**** Data segment
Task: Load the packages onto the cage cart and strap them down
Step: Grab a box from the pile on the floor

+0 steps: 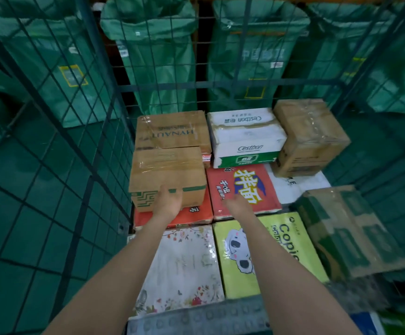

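Packages [179, 262] lie packed inside the green wire cage cart [51, 165]. The left hand [170, 199], fingers straight, presses on the front of a taped cardboard box [167, 170] at ten o'clock. The right hand [237, 204] rests open on the central red noodle pack [245, 182]. A Cestbon carton [245, 139] sits at twelve o'clock.

a green wire-mesh cage cart [95, 141] holds close-packed cartons. a taped brown cardboard box [167, 170] sits upright on a red carton [191, 213] at the left, with a white-and-green cestbon carton [245, 139] behind.
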Demonstrator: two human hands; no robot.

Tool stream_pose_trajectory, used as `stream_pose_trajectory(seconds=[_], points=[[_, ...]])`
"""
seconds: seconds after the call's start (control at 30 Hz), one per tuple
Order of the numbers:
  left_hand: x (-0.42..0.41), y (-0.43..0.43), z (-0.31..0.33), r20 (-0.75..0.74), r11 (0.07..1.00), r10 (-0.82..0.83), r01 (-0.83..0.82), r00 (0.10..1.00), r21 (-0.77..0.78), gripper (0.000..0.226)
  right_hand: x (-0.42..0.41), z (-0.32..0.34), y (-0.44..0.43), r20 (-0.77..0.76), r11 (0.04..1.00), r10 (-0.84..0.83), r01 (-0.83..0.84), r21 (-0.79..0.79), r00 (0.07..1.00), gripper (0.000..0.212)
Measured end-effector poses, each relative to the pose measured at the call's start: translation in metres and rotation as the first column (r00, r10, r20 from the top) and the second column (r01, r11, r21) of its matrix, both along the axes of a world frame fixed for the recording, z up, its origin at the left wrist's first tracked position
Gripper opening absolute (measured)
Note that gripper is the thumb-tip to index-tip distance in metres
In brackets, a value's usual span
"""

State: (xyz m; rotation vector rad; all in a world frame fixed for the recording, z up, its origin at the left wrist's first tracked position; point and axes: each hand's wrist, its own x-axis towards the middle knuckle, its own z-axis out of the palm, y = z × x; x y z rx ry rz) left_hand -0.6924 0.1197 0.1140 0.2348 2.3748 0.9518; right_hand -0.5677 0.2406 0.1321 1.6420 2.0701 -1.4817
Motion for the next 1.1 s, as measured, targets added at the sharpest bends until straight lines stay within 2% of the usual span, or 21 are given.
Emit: stream_pose_trajectory(seconds=[0.13, 0.27, 0.37, 0.47, 0.5, 0.6, 0.63, 0.7, 0.73, 0.8, 0.9, 0.93, 1.0, 1.1], points=[[0.032, -0.011, -0.008, 0.044, 0.996, -0.049, 0.052, 0.998, -0.071, 0.046, 0.045, 0.011, -0.002, -0.006, 1.0, 0.007, -0.007, -0.011, 1.0, 0.032], [0.084, -0.003, 0.006, 0.018, 0.987, -0.147, 0.148, 0.989, -0.062, 0.047, 0.1, 0.033, -0.001, -0.037, 1.0, -0.029, 0.029, 0.0, 0.999, 0.012], [0.13, 0.008, 0.022, 0.006, 0.982, -0.188, 0.188, 0.982, -0.003, 0.042, 0.15, 0.045, -0.003, -0.101, 0.996, -0.076, 0.079, 0.029, 0.992, 0.031], [0.181, 0.02, 0.042, -0.017, 0.967, -0.248, 0.248, 0.969, 0.059, 0.049, 0.206, 0.054, -0.009, -0.06, 0.994, -0.097, 0.099, 0.04, 0.994, 0.01], [0.192, 0.024, 0.049, -0.022, 0.963, -0.26, 0.26, 0.965, 0.072, 0.051, 0.217, 0.056, -0.009, -0.044, 0.994, -0.102, 0.104, 0.044, 0.994, 0.012], [0.251, 0.027, 0.064, -0.035, 0.927, -0.358, 0.359, 0.933, 0.103, 0.051, 0.281, 0.061, -0.021, -0.034, 0.981, -0.191, 0.192, 0.026, 0.981, 0.046], [0.265, 0.028, 0.069, -0.039, 0.92, -0.377, 0.379, 0.925, 0.102, 0.05, 0.297, 0.065, -0.025, -0.041, 0.98, -0.194, 0.196, 0.034, 0.98, 0.046], [0.293, 0.03, 0.074, -0.042, 0.905, -0.415, 0.417, 0.909, 0.087, 0.049, 0.329, 0.068, -0.028, -0.042, 0.968, -0.242, 0.244, 0.061, 0.969, 0.019], [0.307, 0.032, 0.076, -0.047, 0.893, -0.439, 0.441, 0.897, 0.09, 0.048, 0.348, 0.072, -0.03, -0.039, 0.958, -0.274, 0.276, 0.071, 0.961, 0.017], [0.329, 0.037, 0.084, -0.05, 0.866, -0.485, 0.487, 0.873, 0.111, 0.039, 0.379, 0.078, -0.032, -0.031, 0.942, -0.325, 0.326, 0.074, 0.945, 0.027], [0.359, 0.05, 0.093, -0.051, 0.82, -0.554, 0.555, 0.831, 0.138, 0.014, 0.418, 0.085, -0.036, -0.02, 0.918, -0.39, 0.391, 0.067, 0.92, 0.01], [0.372, 0.055, 0.097, -0.05, 0.796, -0.587, 0.588, 0.808, 0.144, 0.019, 0.431, 0.09, -0.041, -0.031, 0.9, -0.427, 0.428, 0.077, 0.904, 0.007], [0.396, 0.066, 0.104, -0.035, 0.745, -0.655, 0.653, 0.755, 0.137, 0.042, 0.452, 0.095, -0.044, -0.024, 0.87, -0.483, 0.483, 0.099, 0.875, 0.02], [0.43, 0.081, 0.109, -0.015, 0.668, -0.738, 0.734, 0.674, 0.123, 0.05, 0.481, 0.097, -0.047, -0.036, 0.806, -0.58, 0.58, 0.117, 0.814, 0.022]])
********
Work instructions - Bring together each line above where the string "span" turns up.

Solved problem -
In brackets, a value's usual span
Motion for the next 1.1 s, as measured, targets added at the sharpest bends until straight lines stay within 2% of the usual span, or 21 are given.

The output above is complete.